» Task prompt
Please output every entry below precisely as written.

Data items

>>

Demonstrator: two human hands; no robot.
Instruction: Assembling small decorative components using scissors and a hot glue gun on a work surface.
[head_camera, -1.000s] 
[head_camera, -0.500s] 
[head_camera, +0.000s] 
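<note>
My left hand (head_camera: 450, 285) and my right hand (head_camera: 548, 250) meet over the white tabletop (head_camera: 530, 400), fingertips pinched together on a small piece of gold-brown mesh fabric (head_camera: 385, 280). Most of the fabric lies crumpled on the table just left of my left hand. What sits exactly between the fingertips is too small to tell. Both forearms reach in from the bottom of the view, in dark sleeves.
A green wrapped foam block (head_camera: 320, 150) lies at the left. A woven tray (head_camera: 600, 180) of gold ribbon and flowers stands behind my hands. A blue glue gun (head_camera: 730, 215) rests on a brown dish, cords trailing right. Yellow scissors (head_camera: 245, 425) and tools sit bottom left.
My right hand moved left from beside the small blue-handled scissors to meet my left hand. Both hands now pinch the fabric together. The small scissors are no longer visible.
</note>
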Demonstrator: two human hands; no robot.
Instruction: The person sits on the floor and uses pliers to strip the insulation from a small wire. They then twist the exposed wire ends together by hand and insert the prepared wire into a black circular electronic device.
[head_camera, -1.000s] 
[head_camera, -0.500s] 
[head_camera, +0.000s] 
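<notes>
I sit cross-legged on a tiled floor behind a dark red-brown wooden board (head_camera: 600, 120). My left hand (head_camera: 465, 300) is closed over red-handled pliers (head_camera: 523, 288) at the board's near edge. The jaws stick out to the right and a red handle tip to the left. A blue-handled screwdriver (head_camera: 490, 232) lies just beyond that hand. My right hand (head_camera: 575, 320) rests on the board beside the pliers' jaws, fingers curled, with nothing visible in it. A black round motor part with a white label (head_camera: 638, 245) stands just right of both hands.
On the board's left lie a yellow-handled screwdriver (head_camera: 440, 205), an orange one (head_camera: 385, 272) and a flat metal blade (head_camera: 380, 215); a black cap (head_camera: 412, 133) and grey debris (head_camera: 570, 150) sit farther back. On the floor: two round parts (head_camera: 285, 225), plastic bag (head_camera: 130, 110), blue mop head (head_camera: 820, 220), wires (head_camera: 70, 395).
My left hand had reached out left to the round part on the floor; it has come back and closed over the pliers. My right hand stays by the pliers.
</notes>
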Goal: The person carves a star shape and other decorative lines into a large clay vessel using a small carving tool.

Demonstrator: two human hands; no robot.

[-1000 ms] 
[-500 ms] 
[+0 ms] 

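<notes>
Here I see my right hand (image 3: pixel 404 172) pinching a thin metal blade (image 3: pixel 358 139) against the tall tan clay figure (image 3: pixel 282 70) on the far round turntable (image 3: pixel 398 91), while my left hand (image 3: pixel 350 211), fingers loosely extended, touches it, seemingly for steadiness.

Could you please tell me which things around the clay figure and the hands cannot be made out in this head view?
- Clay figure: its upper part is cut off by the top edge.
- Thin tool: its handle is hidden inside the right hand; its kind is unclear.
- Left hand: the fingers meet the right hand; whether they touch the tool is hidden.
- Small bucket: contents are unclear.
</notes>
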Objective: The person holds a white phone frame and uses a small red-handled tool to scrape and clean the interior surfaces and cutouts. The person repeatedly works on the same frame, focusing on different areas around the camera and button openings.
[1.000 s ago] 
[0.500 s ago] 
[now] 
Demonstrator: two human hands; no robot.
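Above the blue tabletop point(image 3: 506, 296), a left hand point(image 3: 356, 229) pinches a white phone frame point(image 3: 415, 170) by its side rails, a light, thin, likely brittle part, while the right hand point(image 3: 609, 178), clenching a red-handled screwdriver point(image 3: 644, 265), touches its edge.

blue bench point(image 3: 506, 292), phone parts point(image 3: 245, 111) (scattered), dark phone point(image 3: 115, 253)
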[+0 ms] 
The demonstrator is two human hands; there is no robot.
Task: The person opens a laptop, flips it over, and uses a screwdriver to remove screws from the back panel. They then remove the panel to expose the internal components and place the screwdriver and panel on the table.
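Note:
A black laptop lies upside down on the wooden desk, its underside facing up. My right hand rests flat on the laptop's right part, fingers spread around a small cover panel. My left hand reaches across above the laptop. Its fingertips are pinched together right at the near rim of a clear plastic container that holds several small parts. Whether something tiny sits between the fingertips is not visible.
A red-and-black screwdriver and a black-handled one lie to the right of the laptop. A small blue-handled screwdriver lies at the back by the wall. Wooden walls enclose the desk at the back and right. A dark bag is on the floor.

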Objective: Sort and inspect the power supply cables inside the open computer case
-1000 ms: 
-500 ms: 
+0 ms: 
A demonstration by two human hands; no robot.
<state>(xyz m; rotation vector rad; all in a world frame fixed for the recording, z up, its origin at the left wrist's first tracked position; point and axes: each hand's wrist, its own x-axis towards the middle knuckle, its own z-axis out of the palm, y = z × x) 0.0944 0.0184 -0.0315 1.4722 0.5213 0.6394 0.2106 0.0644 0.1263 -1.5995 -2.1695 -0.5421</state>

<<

» Task result
Demonstrator: two human hands; no robot.
Instruction: Assembling small decorative components using scissors and a hot glue gun on a work surface.
[head_camera, -1.000s] 
[head_camera, -0.500s] 
[head_camera, +0.000s] 
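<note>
My left hand (head_camera: 450, 285) and my right hand (head_camera: 548, 250) meet over the white tabletop (head_camera: 530, 400), fingertips pinched together on a small piece of gold-brown mesh fabric (head_camera: 385, 280). Most of the fabric lies crumpled on the table just left of my left hand. What sits exactly between the fingertips is too small to tell. Both forearms reach in from the bottom of the view, in dark sleeves.
A green wrapped foam block (head_camera: 320, 150) lies at the left. A woven tray (head_camera: 600, 180) of gold ribbon and flowers stands behind my hands. A blue glue gun (head_camera: 730, 215) rests on a brown dish, cords trailing right. Yellow scissors (head_camera: 245, 425) and tools sit bottom left.
My right hand moved left from beside the small blue-handled scissors to meet my left hand. Both hands now pinch the fabric together. The small scissors are no longer visible.
</note>
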Demonstrator: two human hands; no robot.
Instruction: The person sits on the floor and uses pliers to strip the insulation from a small wire. They then twist the exposed wire ends together by hand and insert the prepared wire into a black circular electronic device.
[head_camera, -1.000s] 
[head_camera, -0.500s] 
[head_camera, +0.000s] 
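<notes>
I sit cross-legged on a tiled floor behind a dark red-brown wooden board (head_camera: 600, 120). My left hand (head_camera: 465, 300) is closed over red-handled pliers (head_camera: 523, 288) at the board's near edge. The jaws stick out to the right and a red handle tip to the left. A blue-handled screwdriver (head_camera: 490, 232) lies just beyond that hand. My right hand (head_camera: 575, 320) rests on the board beside the pliers' jaws, fingers curled, with nothing visible in it. A black round motor part with a white label (head_camera: 638, 245) stands just right of both hands.
On the board's left lie a yellow-handled screwdriver (head_camera: 440, 205), an orange one (head_camera: 385, 272) and a flat metal blade (head_camera: 380, 215); a black cap (head_camera: 412, 133) and grey debris (head_camera: 570, 150) sit farther back. On the floor: two round parts (head_camera: 285, 225), plastic bag (head_camera: 130, 110), blue mop head (head_camera: 820, 220), wires (head_camera: 70, 395).
My left hand had reached out left to the round part on the floor; it has come back and closed over the pliers. My right hand stays by the pliers.
</notes>
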Goal: The person carves a star shape and other decorative lines into a large clay vessel using a small carving tool.

Demonstrator: two human hands; no robot.

[-1000 ms] 
[-500 ms] 
[+0 ms] 

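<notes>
Here I see my right hand (image 3: pixel 404 172) pinching a thin metal blade (image 3: pixel 358 139) against the tall tan clay figure (image 3: pixel 282 70) on the far round turntable (image 3: pixel 398 91), while my left hand (image 3: pixel 350 211), fingers loosely extended, touches it, seemingly for steadiness.

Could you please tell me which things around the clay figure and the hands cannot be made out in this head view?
- Clay figure: its upper part is cut off by the top edge.
- Thin tool: its handle is hidden inside the right hand; its kind is unclear.
- Left hand: the fingers meet the right hand; whether they touch the tool is hidden.
- Small bucket: contents are unclear.
</notes>
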Objective: The person holds a white phone frame and uses a small red-handled tool to scrape and clean the interior surfaces and cutouts. The person repeatedly works on the same frame, focusing on different areas around the camera and button openings.
[1.000 s ago] 
[0.500 s ago] 
[now] 
Demonstrator: two human hands; no robot.
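Above the blue tabletop point(image 3: 506, 296), a left hand point(image 3: 356, 229) pinches a white phone frame point(image 3: 415, 170) by its side rails, a light, thin, likely brittle part, while the right hand point(image 3: 609, 178), clenching a red-handled screwdriver point(image 3: 644, 265), touches its edge.

blue bench point(image 3: 506, 292), phone parts point(image 3: 245, 111) (scattered), dark phone point(image 3: 115, 253)
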[+0 ms] 
The demonstrator is two human hands; there is no robot.
Task: The person opens a laptop, flips it over, and uses a screwdriver to remove screws from the back panel. They then remove the panel to expose the internal components and place the screwdriver and panel on the table.
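Note:
A black laptop lies upside down on the wooden desk, its underside facing up. My right hand rests flat on the laptop's right part, fingers spread around a small cover panel. My left hand reaches across above the laptop. Its fingertips are pinched together right at the near rim of a clear plastic container that holds several small parts. Whether something tiny sits between the fingertips is not visible.
A red-and-black screwdriver and a black-handled one lie to the right of the laptop. A small blue-handled screwdriver lies at the back by the wall. Wooden walls enclose the desk at the back and right. A dark bag is on the floor.
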
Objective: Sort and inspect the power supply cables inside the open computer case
-1000 ms: 
-500 ms: 
+0 ms: 
A demonstration by two human hands; no robot.
<state>(xyz m; rotation vector rad; all in a world frame fixed for the recording, z up, its origin at the left wrist's first tracked position; point and axes: each hand's wrist, its own x-axis towards the middle knuckle, its own z-axis out of the palm, y = z × x) 0.0944 0.0184 -0.0315 1.4722 0.5213 0.6394 0.2106 0.0644 0.1263 -1.5995 -2.1695 -0.5421</state>

Nothing else is required to complete this exercise.